Task directions: Without including any picture, repeat the records below exactly.
╔══
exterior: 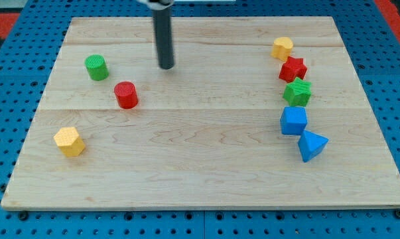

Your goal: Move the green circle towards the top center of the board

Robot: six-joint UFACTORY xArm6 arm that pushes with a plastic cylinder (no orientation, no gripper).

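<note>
The green circle (96, 67) is a short green cylinder on the wooden board (206, 159), at the view's upper left. My tip (166, 66) is the lower end of the dark rod, standing to the right of the green circle with a clear gap between them, near the view's top centre. A red cylinder (126, 94) sits below and between the green circle and my tip, touching neither.
A yellow hexagon block (69, 141) lies at the left. On the right runs a column: a yellow block (283, 48), a red star (292, 68), a green star (297, 91), a blue cube (293, 121) and a blue triangle (311, 145).
</note>
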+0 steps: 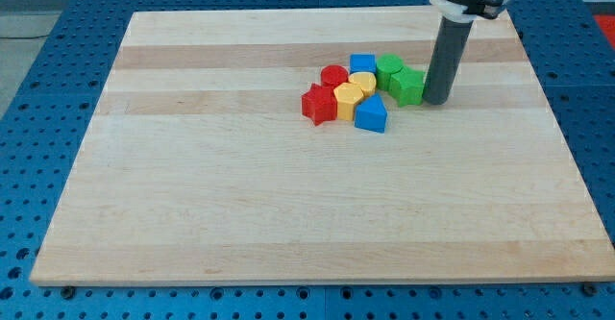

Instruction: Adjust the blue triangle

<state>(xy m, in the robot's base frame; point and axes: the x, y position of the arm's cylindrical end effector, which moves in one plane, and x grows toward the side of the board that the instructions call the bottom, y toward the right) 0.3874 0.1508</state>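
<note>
The blue triangle (371, 115) lies at the lower right of a tight cluster of blocks near the middle of the wooden board (240, 185). Touching it are a yellow hexagon (348, 94), with a second yellow block (362, 80) behind that. My tip (438, 100) stands on the board at the cluster's right, right beside a green star-like block (406, 86). The tip is to the right of and slightly above the blue triangle, a block's width away from it.
The cluster also holds a red star block (318, 104), a red round block (333, 75), a blue cube (362, 63) and a second green block (388, 67). A blue perforated table (58, 89) surrounds the board.
</note>
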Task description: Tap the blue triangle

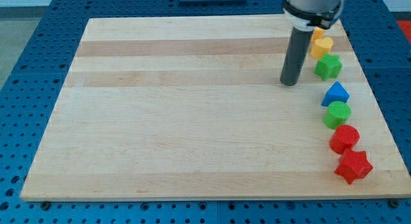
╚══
Solved problem:
exterior: 

Your goal: Move the green circle towards the top center of the board

Robot: six-joint UFACTORY xArm6 arm that pushes with a plastic cylinder (no orientation, no gripper).

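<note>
The green circle (96, 67) is a short green cylinder on the wooden board (206, 159), at the view's upper left. My tip (166, 66) is the lower end of the dark rod, standing to the right of the green circle with a clear gap between them, near the view's top centre. A red cylinder (126, 94) sits below and between the green circle and my tip, touching neither.
A yellow hexagon block (69, 141) lies at the left. On the right runs a column: a yellow block (283, 48), a red star (292, 68), a green star (297, 91), a blue cube (293, 121) and a blue triangle (311, 145).
</note>
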+0 steps: 

Instruction: Adjust the blue triangle

<state>(xy m, in the robot's base frame; point and axes: the x, y position of the arm's cylindrical end effector, which moves in one plane, and x grows toward the side of the board that the instructions call the bottom, y toward the right) 0.3874 0.1508</state>
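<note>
The blue triangle (371, 115) lies at the lower right of a tight cluster of blocks near the middle of the wooden board (240, 185). Touching it are a yellow hexagon (348, 94), with a second yellow block (362, 80) behind that. My tip (438, 100) stands on the board at the cluster's right, right beside a green star-like block (406, 86). The tip is to the right of and slightly above the blue triangle, a block's width away from it.
The cluster also holds a red star block (318, 104), a red round block (333, 75), a blue cube (362, 63) and a second green block (388, 67). A blue perforated table (58, 89) surrounds the board.
</note>
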Task description: Tap the blue triangle

No further output is required for this answer.